**THE PROBLEM**
Return the lines below that carry the word "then".
------------------------------------------------------------------------
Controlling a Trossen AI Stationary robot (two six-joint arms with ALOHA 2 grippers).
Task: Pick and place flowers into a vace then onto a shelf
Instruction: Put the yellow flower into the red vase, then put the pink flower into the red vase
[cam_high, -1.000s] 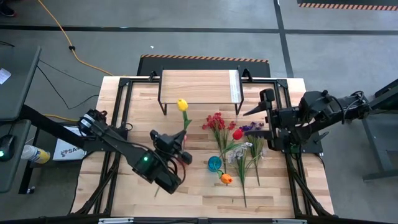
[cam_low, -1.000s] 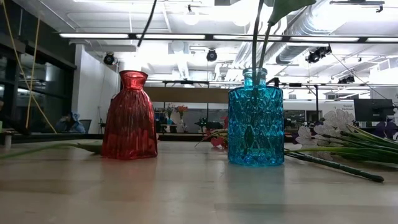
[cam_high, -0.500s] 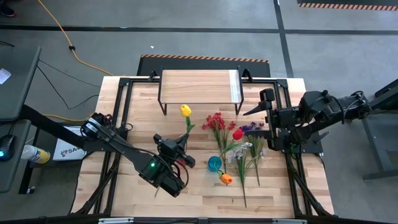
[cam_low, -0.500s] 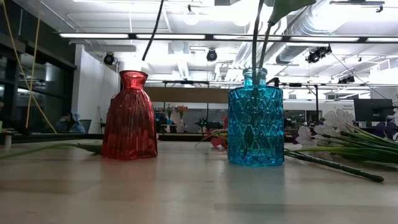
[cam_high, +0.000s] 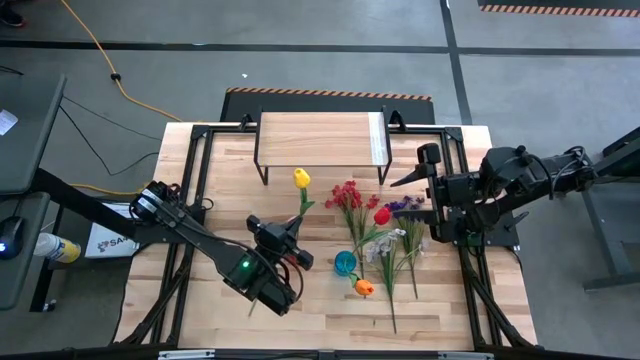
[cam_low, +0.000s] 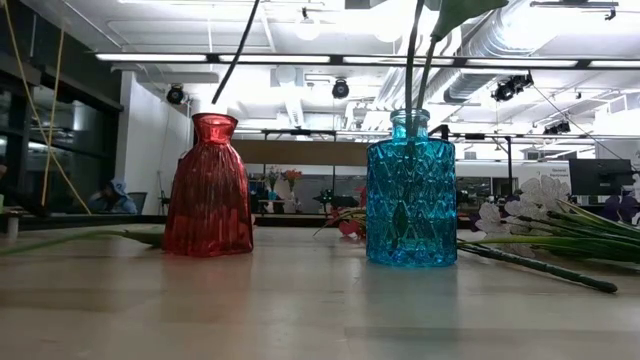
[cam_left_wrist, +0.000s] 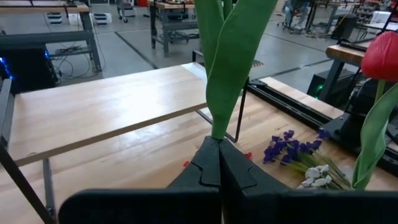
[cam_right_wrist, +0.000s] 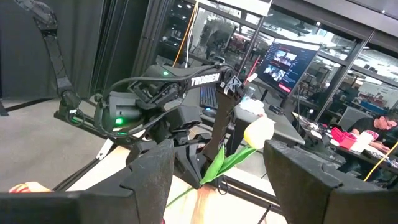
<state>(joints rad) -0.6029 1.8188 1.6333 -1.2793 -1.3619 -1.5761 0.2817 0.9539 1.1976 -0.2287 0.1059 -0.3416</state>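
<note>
A pale slatted wooden table (cam_high: 230, 205) stands on grey concrete, with workbenches, monitors and strip lights in the workshop behind. Two vases stand low of centre, one red (cam_low: 208, 186), one blue (cam_low: 411, 190). The one shelf (cam_high: 320, 138) sits at top centre. The left gripper (cam_high: 288, 232), jaws clamped on a yellow tulip (cam_high: 299, 178), holds it above the red vase. About six more flowers (cam_high: 392, 228) lie right of centre. The right gripper (cam_high: 432, 192) waits there, fingers spread, empty.

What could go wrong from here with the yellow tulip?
1. The left tool pinches the yellow tulip low on its stem, so the long stem may sway and miss the red vase's narrow neck.
2. The blue vase stands close by; a swing could knock it.
</note>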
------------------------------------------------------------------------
**SOLUTION TO THE PROBLEM**
Task: Pick and place flowers into a vace then onto a shelf
Instruction: Put the yellow flower into the red vase, then put the pink flower into the red vase

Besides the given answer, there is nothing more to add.